Data extract>

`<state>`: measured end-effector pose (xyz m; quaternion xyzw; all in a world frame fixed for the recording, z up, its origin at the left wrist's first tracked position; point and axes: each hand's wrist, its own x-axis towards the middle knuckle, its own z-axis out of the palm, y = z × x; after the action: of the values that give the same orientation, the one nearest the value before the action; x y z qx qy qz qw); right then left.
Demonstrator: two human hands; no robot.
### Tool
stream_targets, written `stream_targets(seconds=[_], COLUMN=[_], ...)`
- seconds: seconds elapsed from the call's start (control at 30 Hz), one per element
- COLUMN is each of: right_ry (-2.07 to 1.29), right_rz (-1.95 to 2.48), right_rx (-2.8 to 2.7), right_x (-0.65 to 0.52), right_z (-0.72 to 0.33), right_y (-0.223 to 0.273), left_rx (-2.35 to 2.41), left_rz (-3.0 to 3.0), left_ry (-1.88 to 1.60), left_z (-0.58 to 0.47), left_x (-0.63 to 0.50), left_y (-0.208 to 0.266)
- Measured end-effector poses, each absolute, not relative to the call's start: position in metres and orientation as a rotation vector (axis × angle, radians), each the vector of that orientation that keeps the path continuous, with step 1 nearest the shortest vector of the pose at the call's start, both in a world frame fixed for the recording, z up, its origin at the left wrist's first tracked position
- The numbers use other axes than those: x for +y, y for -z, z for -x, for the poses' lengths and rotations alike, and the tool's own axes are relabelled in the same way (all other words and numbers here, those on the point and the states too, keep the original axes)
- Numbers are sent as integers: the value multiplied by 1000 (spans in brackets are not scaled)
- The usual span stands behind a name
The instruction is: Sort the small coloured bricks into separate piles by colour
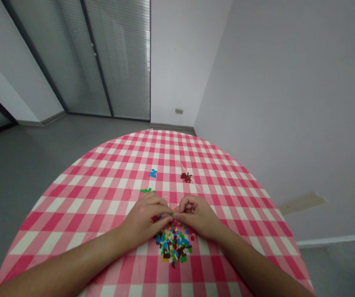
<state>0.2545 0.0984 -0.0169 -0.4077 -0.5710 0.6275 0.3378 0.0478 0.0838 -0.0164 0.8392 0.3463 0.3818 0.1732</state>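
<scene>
Two bare hands at work over a round counter (236,194) laid with a pink-and-white checked cloth, seen from the head; the left hand (148,212) and the right hand (197,216) meet just beyond a mixed heap of small pieces (174,245), chiefly blue, green, brown and white, with some yellow and red; the fingers of the left hand are drawn nearly together at the tips, with a small green piece (172,214) pinched there; the right thumb and index finger come close together against the same spot, the remaining fingers curled inward, though whether they too grip the piece cannot be told; dark-red and blue bits show in the gap behind the left fingertips, held or merely lying beyond being unclear; a group of green pieces (146,190) lies just past the left knuckles; farther off lie a group of blue pieces (153,173) and, well apart to its right, a cluster of dark brown pieces (186,177); in the background, a glass partition with blinds (121,62) stands beside a pale wall (177,62).
</scene>
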Motion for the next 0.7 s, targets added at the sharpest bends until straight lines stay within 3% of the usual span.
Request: stream_targets(seconds=[0.37,0.7], right_ry=[-1571,-1431], right_rz=[1095,1143], right_rx=[-1502,-1544], right_x=[97,105], right_z=[-253,-263], right_y=[7,6], left_rx=[1210,1435], left_rz=[-2322,-2097], left_ry=[-1039,-518], left_z=[-29,37], left_x=[96,135], left_y=[6,-2])
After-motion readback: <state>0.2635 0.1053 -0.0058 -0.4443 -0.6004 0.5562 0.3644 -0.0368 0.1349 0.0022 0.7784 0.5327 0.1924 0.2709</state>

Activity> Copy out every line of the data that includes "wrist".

Task solution>
`<state>`: measured end-effector pose (xyz m; quaternion xyzw; all in a world frame fixed for the recording, z up, its origin at the left wrist's first tracked position; point and axes: each hand's wrist, its own x-axis towards the middle knuckle, its own z-axis out of the palm, y = z × x; after the action: of the values that give the same orientation, the one nearest the value before the action; x y z qx qy qz qw); right then left.
- Measured end-effector poses, each absolute, not relative to the call's start: position in metres and orientation as a rotation vector (axis × angle, radians), each the vector of that orientation that keeps the path continuous, with step 1 nearest the shortest vector of the pose at the call's start, both in a world frame fixed for the recording, z up, its origin at the left wrist's first tracked position

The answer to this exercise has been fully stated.